Line by line, reproduce the material below exactly.

#### DATA SECTION:
=======
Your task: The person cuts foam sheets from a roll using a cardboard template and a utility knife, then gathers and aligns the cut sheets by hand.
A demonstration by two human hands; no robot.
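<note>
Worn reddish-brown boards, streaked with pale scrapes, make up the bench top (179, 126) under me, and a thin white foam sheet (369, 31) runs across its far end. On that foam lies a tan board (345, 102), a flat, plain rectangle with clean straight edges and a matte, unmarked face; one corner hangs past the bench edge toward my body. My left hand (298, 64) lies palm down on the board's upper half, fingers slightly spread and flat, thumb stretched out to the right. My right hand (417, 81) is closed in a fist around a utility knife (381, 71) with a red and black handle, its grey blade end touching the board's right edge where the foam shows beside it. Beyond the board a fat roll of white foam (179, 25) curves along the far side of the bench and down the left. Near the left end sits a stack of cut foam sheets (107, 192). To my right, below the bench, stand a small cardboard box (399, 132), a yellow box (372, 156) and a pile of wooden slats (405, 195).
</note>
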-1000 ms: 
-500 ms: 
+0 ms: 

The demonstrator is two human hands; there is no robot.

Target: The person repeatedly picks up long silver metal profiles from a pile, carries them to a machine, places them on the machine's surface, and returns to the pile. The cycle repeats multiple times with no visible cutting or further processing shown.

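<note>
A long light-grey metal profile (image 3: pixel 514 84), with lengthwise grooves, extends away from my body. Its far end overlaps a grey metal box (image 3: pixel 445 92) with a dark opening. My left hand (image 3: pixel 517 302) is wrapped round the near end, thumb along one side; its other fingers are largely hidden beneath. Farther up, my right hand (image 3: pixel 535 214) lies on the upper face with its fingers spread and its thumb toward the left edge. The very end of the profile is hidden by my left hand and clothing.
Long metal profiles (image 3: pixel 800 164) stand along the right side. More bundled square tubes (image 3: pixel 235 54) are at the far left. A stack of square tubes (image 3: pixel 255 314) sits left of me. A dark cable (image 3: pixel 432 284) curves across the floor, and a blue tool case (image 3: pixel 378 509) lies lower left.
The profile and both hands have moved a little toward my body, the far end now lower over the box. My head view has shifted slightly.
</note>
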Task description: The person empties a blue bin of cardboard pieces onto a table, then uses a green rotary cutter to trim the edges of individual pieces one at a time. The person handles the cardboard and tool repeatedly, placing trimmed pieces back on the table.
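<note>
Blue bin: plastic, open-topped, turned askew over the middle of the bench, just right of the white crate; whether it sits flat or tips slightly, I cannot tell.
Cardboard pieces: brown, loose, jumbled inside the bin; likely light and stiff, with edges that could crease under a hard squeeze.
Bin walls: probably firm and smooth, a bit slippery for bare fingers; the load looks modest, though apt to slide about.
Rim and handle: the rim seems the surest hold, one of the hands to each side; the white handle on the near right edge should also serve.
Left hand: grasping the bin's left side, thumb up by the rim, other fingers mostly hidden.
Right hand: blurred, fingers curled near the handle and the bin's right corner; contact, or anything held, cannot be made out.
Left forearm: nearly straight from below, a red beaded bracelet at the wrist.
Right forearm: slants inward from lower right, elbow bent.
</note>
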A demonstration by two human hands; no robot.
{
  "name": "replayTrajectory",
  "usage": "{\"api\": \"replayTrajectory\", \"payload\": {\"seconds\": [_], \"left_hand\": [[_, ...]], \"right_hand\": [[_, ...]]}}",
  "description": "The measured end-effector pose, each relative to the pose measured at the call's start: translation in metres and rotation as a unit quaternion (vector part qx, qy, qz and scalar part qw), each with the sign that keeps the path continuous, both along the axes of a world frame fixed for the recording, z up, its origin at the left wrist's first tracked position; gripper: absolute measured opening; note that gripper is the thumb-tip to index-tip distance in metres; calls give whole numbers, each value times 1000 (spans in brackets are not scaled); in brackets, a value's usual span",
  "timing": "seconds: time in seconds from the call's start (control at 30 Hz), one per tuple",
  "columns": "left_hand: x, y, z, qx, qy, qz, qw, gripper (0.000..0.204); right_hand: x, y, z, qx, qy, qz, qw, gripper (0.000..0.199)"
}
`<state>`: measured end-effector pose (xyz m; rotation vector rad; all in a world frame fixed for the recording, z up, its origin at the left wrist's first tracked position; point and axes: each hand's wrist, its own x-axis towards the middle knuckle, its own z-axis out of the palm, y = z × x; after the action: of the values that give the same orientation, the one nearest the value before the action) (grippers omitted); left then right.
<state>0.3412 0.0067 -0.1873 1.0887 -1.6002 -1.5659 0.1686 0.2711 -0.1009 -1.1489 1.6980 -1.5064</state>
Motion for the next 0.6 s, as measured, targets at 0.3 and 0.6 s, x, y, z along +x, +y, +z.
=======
#### WRITTEN SOLUTION:
Your task: The person cuts foam sheets from a roll using a cardboard template and a utility knife, then gathers and aligns the cut sheets by hand.
A demonstration by two human hands; no robot.
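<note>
Worn reddish-brown boards, streaked with pale scrapes, make up the bench top (179, 126) under me, and a thin white foam sheet (369, 31) runs across its far end. On that foam lies a tan board (345, 102), a flat, plain rectangle with clean straight edges and a matte, unmarked face; one corner hangs past the bench edge toward my body. My left hand (298, 64) lies palm down on the board's upper half, fingers slightly spread and flat, thumb stretched out to the right. My right hand (417, 81) is closed in a fist around a utility knife (381, 71) with a red and black handle, its grey blade end touching the board's right edge where the foam shows beside it. Beyond the board a fat roll of white foam (179, 25) curves along the far side of the bench and down the left. Near the left end sits a stack of cut foam sheets (107, 192). To my right, below the bench, stand a small cardboard box (399, 132), a yellow box (372, 156) and a pile of wooden slats (405, 195).
</note>
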-1000 ms: 
-500 ms: 
+0 ms: 

The demonstrator is two human hands; there is no robot.

Target: The person repeatedly picks up long silver metal profiles from a pile, carries them to a machine, places them on the machine's surface, and returns to the pile. The cycle repeats multiple times with no visible cutting or further processing shown.

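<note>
A long light-grey metal profile (image 3: pixel 514 84), with lengthwise grooves, extends away from my body. Its far end overlaps a grey metal box (image 3: pixel 445 92) with a dark opening. My left hand (image 3: pixel 517 302) is wrapped round the near end, thumb along one side; its other fingers are largely hidden beneath. Farther up, my right hand (image 3: pixel 535 214) lies on the upper face with its fingers spread and its thumb toward the left edge. The very end of the profile is hidden by my left hand and clothing.
Long metal profiles (image 3: pixel 800 164) stand along the right side. More bundled square tubes (image 3: pixel 235 54) are at the far left. A stack of square tubes (image 3: pixel 255 314) sits left of me. A dark cable (image 3: pixel 432 284) curves across the floor, and a blue tool case (image 3: pixel 378 509) lies lower left.
The profile and both hands have moved a little toward my body, the far end now lower over the box. My head view has shifted slightly.
</note>
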Task description: The person empties a blue bin of cardboard pieces onto a table, then uses a green rotary cutter to trim the edges of individual pieces one at a time. The person handles the cardboard and tool repeatedly, placing trimmed pieces back on the table.
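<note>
Blue bin: plastic, open-topped, turned askew over the middle of the bench, just right of the white crate; whether it sits flat or tips slightly, I cannot tell.
Cardboard pieces: brown, loose, jumbled inside the bin; likely light and stiff, with edges that could crease under a hard squeeze.
Bin walls: probably firm and smooth, a bit slippery for bare fingers; the load looks modest, though apt to slide about.
Rim and handle: the rim seems the surest hold, one of the hands to each side; the white handle on the near right edge should also serve.
Left hand: grasping the bin's left side, thumb up by the rim, other fingers mostly hidden.
Right hand: blurred, fingers curled near the handle and the bin's right corner; contact, or anything held, cannot be made out.
Left forearm: nearly straight from below, a red beaded bracelet at the wrist.
Right forearm: slants inward from lower right, elbow bent.
</note>
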A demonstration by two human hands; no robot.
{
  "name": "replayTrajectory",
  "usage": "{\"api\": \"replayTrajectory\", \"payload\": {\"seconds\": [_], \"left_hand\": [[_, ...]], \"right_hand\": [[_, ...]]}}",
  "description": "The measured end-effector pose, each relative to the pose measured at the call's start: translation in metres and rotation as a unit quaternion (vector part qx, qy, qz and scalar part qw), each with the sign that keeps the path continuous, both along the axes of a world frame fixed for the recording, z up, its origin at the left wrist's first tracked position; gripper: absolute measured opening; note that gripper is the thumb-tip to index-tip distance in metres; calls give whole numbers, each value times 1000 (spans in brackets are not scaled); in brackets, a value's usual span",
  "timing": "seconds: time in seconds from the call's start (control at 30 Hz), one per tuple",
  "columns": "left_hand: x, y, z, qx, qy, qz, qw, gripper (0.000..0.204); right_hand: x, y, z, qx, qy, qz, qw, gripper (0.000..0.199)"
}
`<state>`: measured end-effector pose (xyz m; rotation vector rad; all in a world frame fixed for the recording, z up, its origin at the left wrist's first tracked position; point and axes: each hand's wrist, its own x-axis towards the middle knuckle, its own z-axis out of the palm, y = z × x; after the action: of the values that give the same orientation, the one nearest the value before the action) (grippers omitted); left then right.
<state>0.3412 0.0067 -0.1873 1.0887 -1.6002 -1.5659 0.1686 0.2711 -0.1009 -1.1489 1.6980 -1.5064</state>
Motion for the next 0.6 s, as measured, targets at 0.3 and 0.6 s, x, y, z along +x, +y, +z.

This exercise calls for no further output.